Which Nusselt Number to Use in a Double Tube Heat Exchanger?

[ank_gl]

For internal forced convection in a circular duct, exact solution is available for h, for both constant surface temperature & constant surface flux, Nu being 3.66 for former & 4.36 for latter.
Now if I have a double tube heat exchanger, with inner tube with hot water & annulus with cold water & they both undergo sensible cooling & heating, which Nu am I supposed to use for calculations? Both temperature & heat flux change along the length of heat Xchanger.

 

[MikeLizzi]

It’s been a while since I did any heat transfer work. But since no one else has responded, here is my opinion.

Heat transfer formulas for engineers are empirical approximations that hide the complexities of the underlying physics. I am not familiar with the formula you are trying to use. The basic formula for convective heat exchangers where both fluids are pumped thru tubes, states that the “rate of heat transfer is proportional to the surface area of the tube between them and the temperature difference between the two fluids”.
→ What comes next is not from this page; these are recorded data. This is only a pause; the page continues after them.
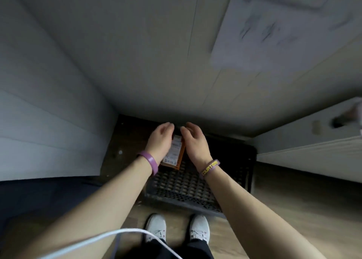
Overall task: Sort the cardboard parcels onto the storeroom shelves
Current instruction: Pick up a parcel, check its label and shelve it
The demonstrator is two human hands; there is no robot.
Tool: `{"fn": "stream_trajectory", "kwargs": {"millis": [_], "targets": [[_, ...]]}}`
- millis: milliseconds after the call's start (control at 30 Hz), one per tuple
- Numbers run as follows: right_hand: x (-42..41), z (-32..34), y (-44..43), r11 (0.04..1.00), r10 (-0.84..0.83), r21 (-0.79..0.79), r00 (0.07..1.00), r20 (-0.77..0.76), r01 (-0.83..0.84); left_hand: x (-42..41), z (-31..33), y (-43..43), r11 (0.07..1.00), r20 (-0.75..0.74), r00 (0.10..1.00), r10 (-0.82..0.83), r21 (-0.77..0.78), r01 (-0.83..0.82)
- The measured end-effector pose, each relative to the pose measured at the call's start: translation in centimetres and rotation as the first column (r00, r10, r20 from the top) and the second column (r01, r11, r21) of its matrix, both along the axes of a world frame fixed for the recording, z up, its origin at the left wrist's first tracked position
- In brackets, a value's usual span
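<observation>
Item: parcel (173,154), lying in a dark crate (195,184) on the floor. Left hand (160,138) and right hand (194,141) flank it, loosely curved, released. We should clasp both sides evenly, then lift level.

Both arms reach down, left hand (159,139) and right hand (194,141) loosely curled

One parcel (173,154), one crate (195,182), two shoes (156,227).
</observation>
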State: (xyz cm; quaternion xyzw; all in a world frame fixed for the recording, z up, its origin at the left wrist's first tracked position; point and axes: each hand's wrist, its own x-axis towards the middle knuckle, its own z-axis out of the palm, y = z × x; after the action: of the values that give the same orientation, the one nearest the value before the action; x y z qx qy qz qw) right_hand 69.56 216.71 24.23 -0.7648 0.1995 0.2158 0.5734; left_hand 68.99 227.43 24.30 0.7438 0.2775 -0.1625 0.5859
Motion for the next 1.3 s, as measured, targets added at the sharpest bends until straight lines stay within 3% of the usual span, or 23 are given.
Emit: {"fn": "stream_trajectory", "kwargs": {"millis": [333,633,800,1033,1300], "targets": [[1.3,31.2,1.5,0.988,0.128,0.038,0.945,0.300,-0.146,1.0,30.9,1.0,0.990,0.274,0.953,0.131,0.007,-0.139],[-5.5,47.2,0.5,0.881,0.375,0.044,0.754,0.540,-0.470,-10.5,47.6,-0.3,0.910,0.550,0.767,0.330,0.030,-0.414],[-13.1,53.4,1.1,0.744,0.498,0.062,0.614,0.612,-0.665,-20.3,53.4,-0.7,0.816,0.609,0.665,0.433,0.050,-0.576],[-26.7,60.0,4.9,0.471,0.587,0.080,0.379,0.716,-0.879,-35.9,60.0,-0.2,0.648,0.710,0.507,0.489,0.094,-0.756],[-47.2,63.0,9.5,0.080,0.682,0.052,0.093,0.726,-0.995,-59.0,62.1,0.2,0.308,0.734,0.242,0.635,0.048,-0.950]]}}
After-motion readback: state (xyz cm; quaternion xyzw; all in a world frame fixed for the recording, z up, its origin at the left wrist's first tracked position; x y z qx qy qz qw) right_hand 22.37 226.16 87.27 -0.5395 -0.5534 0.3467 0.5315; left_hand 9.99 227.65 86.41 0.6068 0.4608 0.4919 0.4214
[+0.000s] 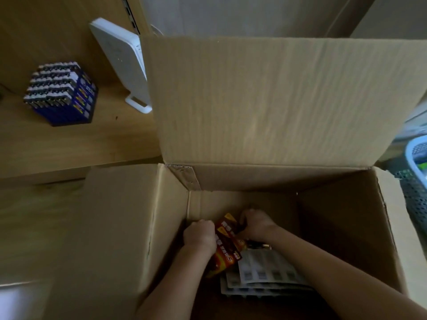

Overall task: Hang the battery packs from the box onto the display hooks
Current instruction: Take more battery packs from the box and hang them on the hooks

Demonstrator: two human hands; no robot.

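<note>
A large open cardboard box point(272, 179) fills the lower middle of the view, its flaps standing up. Both my arms reach down into it. My left hand point(200, 235) and my right hand point(255, 224) are closed on the same red and orange battery pack point(227, 244), one on each side of it. Under and to the right of that pack lie several more battery packs point(265, 276), face down with pale grey backs showing. No display hooks are in view.
On the wooden shelf point(76, 144) at the upper left stands a blue box of batteries point(61, 92) and a white flat device point(122, 63) on a stand. A pale plastic basket point(416, 158) sits at the right edge.
</note>
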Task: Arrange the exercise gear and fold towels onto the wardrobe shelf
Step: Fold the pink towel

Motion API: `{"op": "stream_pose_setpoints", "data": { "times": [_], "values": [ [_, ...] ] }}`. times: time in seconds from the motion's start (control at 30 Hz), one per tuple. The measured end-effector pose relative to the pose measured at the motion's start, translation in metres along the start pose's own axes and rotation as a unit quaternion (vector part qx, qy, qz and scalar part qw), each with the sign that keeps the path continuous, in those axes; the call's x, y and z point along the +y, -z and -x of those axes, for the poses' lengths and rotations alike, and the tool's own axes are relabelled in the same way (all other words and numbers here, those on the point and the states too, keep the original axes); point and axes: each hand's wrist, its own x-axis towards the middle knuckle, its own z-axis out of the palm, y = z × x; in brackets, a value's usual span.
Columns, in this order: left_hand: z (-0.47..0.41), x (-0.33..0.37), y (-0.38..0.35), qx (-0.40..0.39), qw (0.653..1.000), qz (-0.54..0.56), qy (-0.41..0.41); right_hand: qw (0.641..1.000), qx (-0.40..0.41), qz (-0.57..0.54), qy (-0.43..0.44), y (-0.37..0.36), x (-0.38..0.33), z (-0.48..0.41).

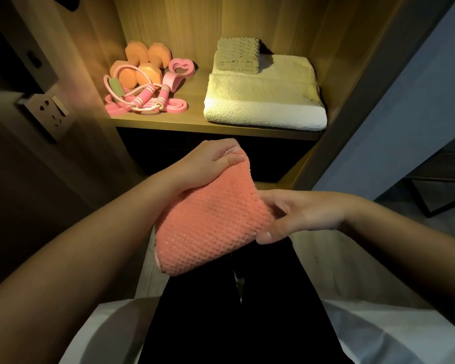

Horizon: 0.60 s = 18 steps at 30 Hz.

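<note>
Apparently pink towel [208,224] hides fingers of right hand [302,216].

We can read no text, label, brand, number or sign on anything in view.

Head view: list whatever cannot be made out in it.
1. Underside of the pink towel: head view, hidden by its own top face, the left hand and the right hand.
2. Inside of the compartment under the shelf: head view, too dark.
3. Parts of the orange dumbbells: head view, covered by the pink jump rope.
</note>
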Motion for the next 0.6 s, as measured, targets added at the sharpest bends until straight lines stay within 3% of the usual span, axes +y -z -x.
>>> {"op": "stream_pose_setpoints", "data": {
  "times": [0.3,0.37,0.47,0.6],
  "values": [
    [-0.007,-0.018,-0.007,0.033,0.999,-0.004,0.041,0.996,0.086,0.017,-0.011,0.000,0.005,0.003],
    [-0.009,-0.023,-0.010,0.034,0.997,-0.012,0.064,0.989,0.125,0.075,-0.031,0.002,0.008,0.001],
    [-0.008,-0.029,-0.013,0.073,0.992,-0.027,0.099,0.953,0.238,0.181,-0.040,0.001,0.016,-0.005],
    [-0.009,-0.024,-0.005,0.168,0.981,0.005,0.101,0.891,0.416,0.181,-0.003,0.004,0.035,-0.011]
  ]
}}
You are right is believing that the temperature of both fluids changes along the length of that tube. That’s one reason the fluids are typically pumped in opposite directions. At one end the hot fluid is hottest but the cold fluid has already warmed up a bit. So the temperature difference is less than the nominal difference. At the other end the cold fluid is at its coldest but the hot fluid has cooled off a bit. Again the temperature difference is less than the nominal difference. When the heat exchanger has reached equilibrium, the temperature difference is assumed to be the same along its length.

It is that temperature difference you use in the formula. If you want to derive that temperature difference yourself, you will need to know calculus. But any number you come up with will be an approximation because you are not taking into account the turbulent heat transfer within each fluid. All companies that sell such heat exchangers provide values for the rate of heat transfer as a function of nominal fluid flux, and temperature and tube diameter and length, based upon actual experimental data.

 

[ank_gl]

hi mike,
thanks for your time. I actually was referring to heat transfer coefficient which actually remains constant for fully developed internal flows. It is essentially a function of temperature & velocity profile in the boundary layer. Since boundary layer thickness for internal flows is actually the radius of pipe(& doesn't change for the entire length of the developed flow), convective heat transfer coefficient reaches a constant value.

Actually, I hadn't completely understood the problem when i made the post, so it was a lil vague.

For the case I mentioned, heat transfer rate varies, if I can get q" as a function of axial dimension, i can calculate the heat transfer coefficient. Anyway, I used some correlations & was pretty much close to the experimental value, which was calculated using log mean temperature difference.